2015 Tracker Grizzly 1448 MVX
1996 Evinrude 25hp 3 cylinder looper


----------



## momule (Mar 14, 2016)

As others have said, you have no information about what kind of trailer, weight etc. Generally speaking though, the ST tires are very good. They require higher pressure and I suspect that people that have problems don't keep them aired up to the suggested PSI. Without the right (high) psi the sidewalls on ST tires flex too much and wear out prematurely. They are made for the high psi that they are rated for. I have always run ST tires, even on a double axle pontoon trailer, I always check the air pressure, and I have never ever had a problem. I also change out tires every third or fourth season, depending on mileage, because the tires are inexpensive. I don't know that LT tires would be wrong but why spend the money when you don't need to?


----------



## overboard (Mar 14, 2016)

fl.graderman said:


> How big/heavy of a load are you hauling on the trailer? I was always told ST tires or special trailer tires have stiffer sidewalls to handle the amount of sidewall flexing that swaying trailers create.
> That said, if you're only pulling around a lightweight trailer with a jon boat and motor on it, you'll probably be fine. I certainly wouldn't put anything but trailer tires on a tandem axle trailer with a 24' ProLine on it...
> 
> 2015 Tracker Grizzly 1448 MVX
> 1996 Evinrude 25hp 3 cylinder looper




I don't know the weight of the boat, it's a 17' StarCraft SFM W/a 100 Mariner on a single axle trailer.
One thing I always keep an eye on is the tire air pressure, that shouldn't be a problem unless I pick up a nail or something while towing that would cause a loss of air pressure before reaching my destination, that could happen to anyone. 
It just seems like there's a lot of posts on ST tire failures on various forums concerning the "China bomb" ST tires. 
BUY AMERICAN; I don't think there's a single ST tire made in the US anymore.


----------



## fl.graderman (Mar 14, 2016)

Goodyear trailer tires...made in USA
https://www.easternmarine.com/GOODYEAR-MarathonTrailer-Tires/
If you insist on truck tires, I would go with at least an "E" rated, 10 ply.

Edit...oops just saw that even goodyear is China made now...you might be hard pressed like you said to buy american.

2015 Tracker Grizzly 1448 MVX
1996 Evinrude 25hp 3 cylinder looper


----------



## PsychoXP18CC (Mar 19, 2016)

I'll be swapping mine to radial LT tires soon.

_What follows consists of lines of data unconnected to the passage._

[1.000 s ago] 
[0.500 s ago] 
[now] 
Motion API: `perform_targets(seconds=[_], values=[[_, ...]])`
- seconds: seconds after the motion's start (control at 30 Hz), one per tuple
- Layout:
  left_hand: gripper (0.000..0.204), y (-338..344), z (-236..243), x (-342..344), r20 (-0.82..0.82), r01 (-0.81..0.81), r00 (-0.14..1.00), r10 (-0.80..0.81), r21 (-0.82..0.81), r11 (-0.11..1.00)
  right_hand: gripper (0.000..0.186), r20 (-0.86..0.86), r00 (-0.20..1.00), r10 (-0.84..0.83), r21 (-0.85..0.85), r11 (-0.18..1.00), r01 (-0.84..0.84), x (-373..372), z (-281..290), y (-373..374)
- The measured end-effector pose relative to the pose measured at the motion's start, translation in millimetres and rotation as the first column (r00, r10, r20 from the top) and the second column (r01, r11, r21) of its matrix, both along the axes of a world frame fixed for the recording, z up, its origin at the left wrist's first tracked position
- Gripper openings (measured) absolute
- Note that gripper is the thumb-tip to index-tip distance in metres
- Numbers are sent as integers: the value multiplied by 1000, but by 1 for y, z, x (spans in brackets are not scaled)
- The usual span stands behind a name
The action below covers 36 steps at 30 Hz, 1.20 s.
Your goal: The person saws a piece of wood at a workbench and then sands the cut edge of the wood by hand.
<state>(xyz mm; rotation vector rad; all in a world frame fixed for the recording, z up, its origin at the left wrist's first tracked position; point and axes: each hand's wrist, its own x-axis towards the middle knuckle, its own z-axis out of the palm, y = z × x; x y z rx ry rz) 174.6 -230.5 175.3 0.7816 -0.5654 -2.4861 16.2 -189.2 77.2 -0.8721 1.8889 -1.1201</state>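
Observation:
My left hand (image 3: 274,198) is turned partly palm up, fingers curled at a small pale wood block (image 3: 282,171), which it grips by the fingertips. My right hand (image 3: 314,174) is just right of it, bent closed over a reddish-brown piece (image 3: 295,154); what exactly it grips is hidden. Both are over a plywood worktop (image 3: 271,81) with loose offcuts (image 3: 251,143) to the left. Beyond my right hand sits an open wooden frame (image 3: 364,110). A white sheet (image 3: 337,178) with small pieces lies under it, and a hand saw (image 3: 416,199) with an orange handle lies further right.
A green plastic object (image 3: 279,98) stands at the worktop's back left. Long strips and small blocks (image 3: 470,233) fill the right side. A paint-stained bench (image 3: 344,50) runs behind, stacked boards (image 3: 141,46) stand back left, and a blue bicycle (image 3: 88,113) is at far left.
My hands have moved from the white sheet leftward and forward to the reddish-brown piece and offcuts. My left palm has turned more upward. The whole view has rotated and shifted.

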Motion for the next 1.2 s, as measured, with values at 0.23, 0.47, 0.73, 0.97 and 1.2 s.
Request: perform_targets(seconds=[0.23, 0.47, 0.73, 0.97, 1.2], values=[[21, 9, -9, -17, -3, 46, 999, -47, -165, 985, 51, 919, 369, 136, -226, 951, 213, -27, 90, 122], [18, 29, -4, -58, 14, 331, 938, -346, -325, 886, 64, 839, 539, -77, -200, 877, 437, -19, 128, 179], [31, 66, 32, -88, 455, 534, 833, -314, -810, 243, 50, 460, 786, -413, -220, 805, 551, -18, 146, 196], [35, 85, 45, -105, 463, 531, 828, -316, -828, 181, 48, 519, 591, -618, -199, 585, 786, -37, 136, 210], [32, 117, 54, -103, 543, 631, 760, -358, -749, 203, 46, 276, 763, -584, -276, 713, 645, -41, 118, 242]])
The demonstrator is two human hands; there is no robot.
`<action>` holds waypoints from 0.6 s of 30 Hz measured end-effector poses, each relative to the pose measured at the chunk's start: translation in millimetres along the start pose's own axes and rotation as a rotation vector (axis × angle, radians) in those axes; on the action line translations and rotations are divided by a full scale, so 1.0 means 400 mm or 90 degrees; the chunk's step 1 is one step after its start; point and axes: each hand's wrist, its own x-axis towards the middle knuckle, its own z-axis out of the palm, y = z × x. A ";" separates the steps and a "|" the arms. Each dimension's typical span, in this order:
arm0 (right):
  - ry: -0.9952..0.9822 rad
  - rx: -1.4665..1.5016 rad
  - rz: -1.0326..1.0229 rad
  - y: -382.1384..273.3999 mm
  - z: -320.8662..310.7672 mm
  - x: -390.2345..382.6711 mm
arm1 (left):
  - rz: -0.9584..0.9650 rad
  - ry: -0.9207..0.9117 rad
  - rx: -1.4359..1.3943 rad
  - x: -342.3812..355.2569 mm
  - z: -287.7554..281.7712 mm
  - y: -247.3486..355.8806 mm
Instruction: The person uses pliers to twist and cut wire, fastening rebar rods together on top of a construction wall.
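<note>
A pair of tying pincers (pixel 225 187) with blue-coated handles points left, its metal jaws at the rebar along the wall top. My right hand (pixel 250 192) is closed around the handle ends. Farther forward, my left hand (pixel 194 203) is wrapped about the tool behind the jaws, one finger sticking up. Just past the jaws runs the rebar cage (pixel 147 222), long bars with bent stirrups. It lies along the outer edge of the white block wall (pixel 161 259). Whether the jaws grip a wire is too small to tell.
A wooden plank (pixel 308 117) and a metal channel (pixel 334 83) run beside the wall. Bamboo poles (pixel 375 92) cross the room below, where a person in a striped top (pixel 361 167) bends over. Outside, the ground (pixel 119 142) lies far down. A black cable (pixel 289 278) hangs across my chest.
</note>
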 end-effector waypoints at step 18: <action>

Had a blowout on one of the factory bias ply tires last summer that ripped the entire fender off my 2yr old trailer. Then, was coming home two weeks ago from a trip a little over 100 miles from the house when I got a helluva vibration from the trailer. I caught the next exit and changed out the egg-shaped tire. It wouldn't have gone another mile or two before it too exploded.

Both of those tires were brand new with the boat and failed at 2 & 2.5 yrs respectively. They were always properly inflated and far from overloaded. 

Didn't have a spare on the first one, and had the wife get an exact replacement (to keep it simple) when she took the wheel to the shop while I sat with the boat on the side of the road. The second time, I just put the since acquired spare on it, and have yet to replace that. 

I have never had any luck with bias ply trailer tires as a whole. And have had good luck out of radial tires on trailers.


----------



## lckstckn2smknbrls (Mar 19, 2016)

Did you check the date code on the tires? Sometimes you buy new tires that in reality have been sitting in a warehouse for several years.


----------



## PsychoXP18CC (Mar 19, 2016)

lckstckn2smknbrls said:


> Did you check the date code on the tires? Sometimes you buy new tires that in reality have been sitting in a warehouse for several years.




I did not. They were on the brand new trailer my brand new boat came on so it never dawned on me to check that out. Either way, I've never been impressed with a bias ply trailer tire, especially the catastrophic way in which they tend to fail.


----------



## overboard (Mar 20, 2016)

I read a ton of posts that said the same thing that PsychoXP18CC posted about ST tire failures, that's why I started wondering about the LT tires on a trailer.
Hopefully he will post back about how the LT tires work out.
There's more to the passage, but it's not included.